Dirijo-me ao leitor de cd e ponho a tocar Charles Mingus. «Boa, eu também acabei agora o meu trabalho por hoje, passei seis textos do Giuliani, eu acho que até ao fim do mês estará pronto.»
«Olha, preciso de tudo para fazer o berlinde...»
«Tenho tudo o que precisas, aqui a caixinha do tabaco, as mortalhas, o cartão para filtros, agora ando a usar cartão da marca risperidona, a caixa acabou, já aviei a nova receita, vês?. ao usar este cartão também vou fazendo reciclagem...»
«Tabaco é que já tens pouco...»
«Tenho de sair para comprar, já nem me lembrava, o Giuliani pediu-me uma nota para gastar no seu maço Regina e o resto em ir trabalhar nos computadores da loja, que abriu no espaço onde ele estampava as t-shirts... mas eu disse-lhe que não à cara podre, disse que não podia, que ainda não tinha recebido pela venda do quadro à galeria... e afinal, a nota que eu tenho no bolso vou gastá-la em mais tabaco de enrolar, é da maneira que depois tenho trocos para o pequeno-almoço na dona Ana.
«Eu tenho um isqueiro mas não é melhor do que este.»

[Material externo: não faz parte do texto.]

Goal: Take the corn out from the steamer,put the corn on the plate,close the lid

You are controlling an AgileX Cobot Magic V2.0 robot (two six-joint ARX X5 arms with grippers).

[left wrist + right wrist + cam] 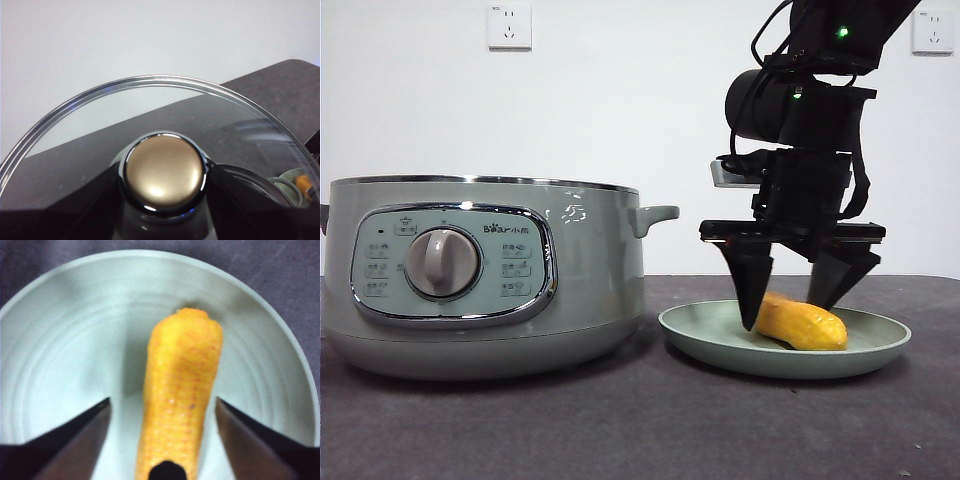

«Houve agora o baixo desta música, este Mingus era um génio. Diziam que era muito exigente e até mau com os seus músicos, mas isso todos são.»
«Sim, nós todos fumamos ganza e às vezes até mandámos acidos, gostamos do Zappa e ele era contra as drogas.»
«Sim, mas fumava prá mundial, fumava em todos s mundiais, até há capas com o seu cigarro fixo no braço da guitarra, também tinha a sua hipocrisia, olha foi casado com uma portuguesa segundo o Giu me disse.»
«Mas o melhor ainda é o Bob, não queres ouvir o Catch a Fire?»
«No tubo pode ser, queres o álbum ou a música?»
«O álbum. A primeira música Concrete Jungle, tu tem-la noutra versão naquele best-off.»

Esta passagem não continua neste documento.